1980/81, also 4 Jahre nach der Partie bei Fortuna Düsseldorf, konnte man diese in der 1. Runde des DFB-Pokals im Moselstadion empfangen. Doch wie schon im ersten Spiel unterlag man dem Gegner erneut, diesmal knapp mit 0:1.
Nur ein Jahr später, in der Spielzeit 81/82, konnte man sich zunächst gegen die 2. Mannschaft des FSV Frankfurt durchsetzen. Die Glücksfee bescherte SVE eine weitere Partie beim Hamburger SV mit seinem neuen Trainer Ernst Happel. Gegen das Team um Größen wie Manfred Kaltz, Felix Magath, Horst Hrubesch oder dem aus den USA zurückgekehrten „Kaiser“ Franz Beckenbauer war man beim 1:2 nur denkbar knapp unterlegen.
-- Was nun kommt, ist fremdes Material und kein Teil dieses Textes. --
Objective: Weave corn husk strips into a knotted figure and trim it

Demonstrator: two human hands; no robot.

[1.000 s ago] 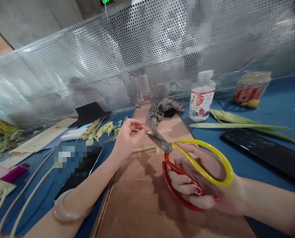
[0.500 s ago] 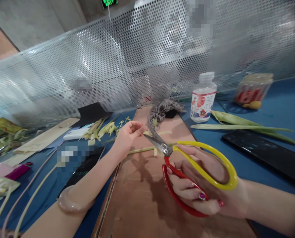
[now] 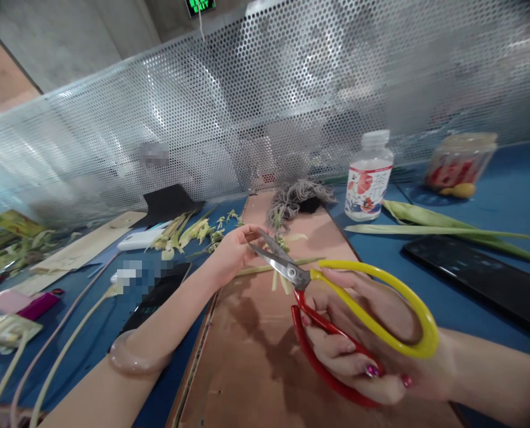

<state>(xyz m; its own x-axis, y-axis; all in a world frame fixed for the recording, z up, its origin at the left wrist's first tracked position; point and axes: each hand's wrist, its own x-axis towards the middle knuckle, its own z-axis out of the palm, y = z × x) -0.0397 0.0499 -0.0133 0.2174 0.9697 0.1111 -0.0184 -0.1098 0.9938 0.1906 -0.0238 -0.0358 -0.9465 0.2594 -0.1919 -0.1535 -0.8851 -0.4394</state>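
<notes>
My right hand is wrapped round a pair of scissors with one yellow and one red handle. The blades are parted and point away to the left, their tips beside my left hand. That hand is closed in a pinch just behind the tips; whatever its fingers hold is hidden or too small to make out. Below the blades, thin pale green strips lie on a brown board. At the board's far end sits a tangle of grey yarn, with a small green sprig in front of it.
To the right stand a clear labelled bottle and a jar, with green husk leaves and a black phone nearer. Leafy scraps, a dark device and cables lie left. A perforated metal screen rises behind.
The scissor blades have opened wider, their tips now overlapping my left fingers in view. The left hand stays pinched and has shifted only slightly. The whole view has moved a little.
</notes>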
In der Folgesaison, 1981/82 führte die Reise zunächst zur Arminia aus Hannover. Zum ersten Mal in ihrer Pokalgeschichte musste die Eintracht dabei in die Verlängerung welche man mit 2:0 gleich siegreich bestreiten konnte. Gegen die Stuttgarter Kickers sollte beim 1:2 in der nächsten Runde jedoch wieder in der 2. Runde Endstadion sein.
1984/85 nahm man wieder am DFB-Pokal teil. Fortuna schickte den SVE wieder auf Reisen, Hamburg war erneut das Ziel. Doch diesmal ging es nicht zum „großen“ HSV sondern zu Altona 93 der mit dem 2:1 Erfolg auch die nächste Runde erreichen konnte.
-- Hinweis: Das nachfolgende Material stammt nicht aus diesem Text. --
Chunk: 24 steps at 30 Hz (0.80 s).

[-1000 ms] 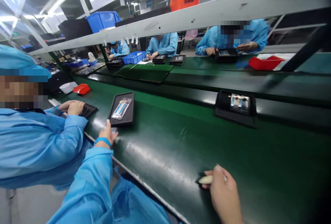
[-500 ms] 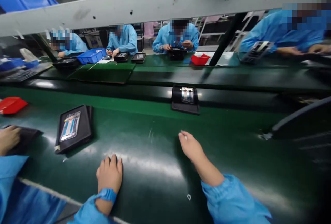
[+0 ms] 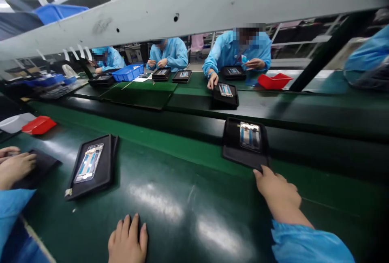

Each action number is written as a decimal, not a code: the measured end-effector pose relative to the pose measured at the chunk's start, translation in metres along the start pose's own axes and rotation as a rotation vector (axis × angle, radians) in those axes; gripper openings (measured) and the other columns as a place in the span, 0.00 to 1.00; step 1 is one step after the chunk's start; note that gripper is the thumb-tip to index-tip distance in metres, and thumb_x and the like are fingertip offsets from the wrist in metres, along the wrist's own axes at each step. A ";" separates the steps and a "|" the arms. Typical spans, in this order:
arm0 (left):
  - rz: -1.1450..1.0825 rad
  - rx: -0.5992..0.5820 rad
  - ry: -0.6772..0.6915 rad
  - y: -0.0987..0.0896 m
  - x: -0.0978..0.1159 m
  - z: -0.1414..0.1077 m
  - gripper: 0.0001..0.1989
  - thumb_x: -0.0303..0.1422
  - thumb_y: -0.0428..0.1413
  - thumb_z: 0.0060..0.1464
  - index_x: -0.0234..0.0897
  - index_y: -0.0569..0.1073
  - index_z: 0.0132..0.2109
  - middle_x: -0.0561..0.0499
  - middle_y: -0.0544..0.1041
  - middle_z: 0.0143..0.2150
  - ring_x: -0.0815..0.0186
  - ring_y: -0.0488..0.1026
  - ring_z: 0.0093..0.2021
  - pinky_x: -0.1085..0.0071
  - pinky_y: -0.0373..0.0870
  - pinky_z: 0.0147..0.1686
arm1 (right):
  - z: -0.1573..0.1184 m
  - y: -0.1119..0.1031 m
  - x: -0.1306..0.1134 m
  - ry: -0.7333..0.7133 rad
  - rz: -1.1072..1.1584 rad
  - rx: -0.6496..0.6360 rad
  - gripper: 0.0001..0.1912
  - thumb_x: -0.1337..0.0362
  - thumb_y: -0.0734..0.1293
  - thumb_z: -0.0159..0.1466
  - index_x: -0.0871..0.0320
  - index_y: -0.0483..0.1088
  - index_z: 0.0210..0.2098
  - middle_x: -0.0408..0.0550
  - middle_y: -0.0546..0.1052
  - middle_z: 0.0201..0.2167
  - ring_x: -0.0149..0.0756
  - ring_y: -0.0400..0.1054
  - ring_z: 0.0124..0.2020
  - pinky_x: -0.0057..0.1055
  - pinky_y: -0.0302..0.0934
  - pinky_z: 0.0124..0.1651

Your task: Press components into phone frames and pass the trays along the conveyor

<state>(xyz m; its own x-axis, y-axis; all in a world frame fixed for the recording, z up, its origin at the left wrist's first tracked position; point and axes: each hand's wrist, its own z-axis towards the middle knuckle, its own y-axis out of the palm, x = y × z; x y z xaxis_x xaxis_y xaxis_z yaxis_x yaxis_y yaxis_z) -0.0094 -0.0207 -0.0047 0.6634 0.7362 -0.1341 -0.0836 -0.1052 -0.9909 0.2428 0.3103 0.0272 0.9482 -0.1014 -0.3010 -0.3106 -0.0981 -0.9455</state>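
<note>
A black tray (image 3: pixel 243 158) lies on the channel beyond the bench edge, with a phone frame (image 3: pixel 250 135) with blue strips in it. My right hand (image 3: pixel 279 192) has its thumb and fingers closed on the tray's near right corner. Low in the view, my left hand (image 3: pixel 128 240) rests palm down on the green bench, fingers spread, holding nothing. To its upper left sits a stack of black trays (image 3: pixel 105 174), the top one carrying another phone frame (image 3: pixel 89 163).
At the left, a co-worker's hands (image 3: pixel 16 167) work over a black tray, near a red bin (image 3: pixel 39 125). Across the line a co-worker's hand (image 3: pixel 212 80) touches a tray (image 3: pixel 225 97). A grey beam (image 3: pixel 146 18) crosses overhead; a dark post (image 3: pixel 328 52) stands right.
My right hand has reached forward and right and taken hold of the black tray's corner. My left hand still lies on the bench. Across the line, a co-worker's hand has come to a tray.
</note>
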 end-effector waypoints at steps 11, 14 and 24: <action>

Erstmals für bundesweites Aufsehen sorgte die Eintracht in der Saison 1984/85 als man zunächst den Karlsruher SC mit 3:0 aus dem Wettbewerb warf und in der 2. Runde dem amtierenden Pokalsieger Bayer Uerdingen im Moselstadion nach 120 gespielten Minuten ein 0:0 Unentschieden abtrotzte. Im Wiederholungsspiel, welches damals noch stattfand, in der Krefelder Grotenburg gelang dann die Sensation, als man dort mit 3:0 gewinnen konnte. Zum ersten Mal in der Pokalgeschichte konnte ein Amateurclub beim Titelverteidiger gewinnen. In der folgenden Runde trat die Eintracht gegen den anderen Bayer-Club aus Leverkusen mit Spielern wie Herbert Waas oder Bum-Kun Cha an. Dieser brauchte wiederum die Verlängerung um den SVE mit 3:1 aus dem Pokal zu werfen.
5 Jahre vergingen bis sich Eintracht Trier erneut für den Pokal-Wettbewerb qualifizieren sollte. Doch der aktuelle Meister VfB Stuttgart mit dem jetzigen DFB-Sportdirektor Matthias Sammer, der vor gut einem Monat im ZDF-Sportstudio das heutige Los Schalke 04 verkündete, konnte 1990/91 mit 1:0 im Moselstadion siegreich sein.
1991/92 war es wiederum Bayer 04 Leverkusen vorbehalten, die Eintracht beim 0:2 gleich aus dem Wettbewerb zu kicken.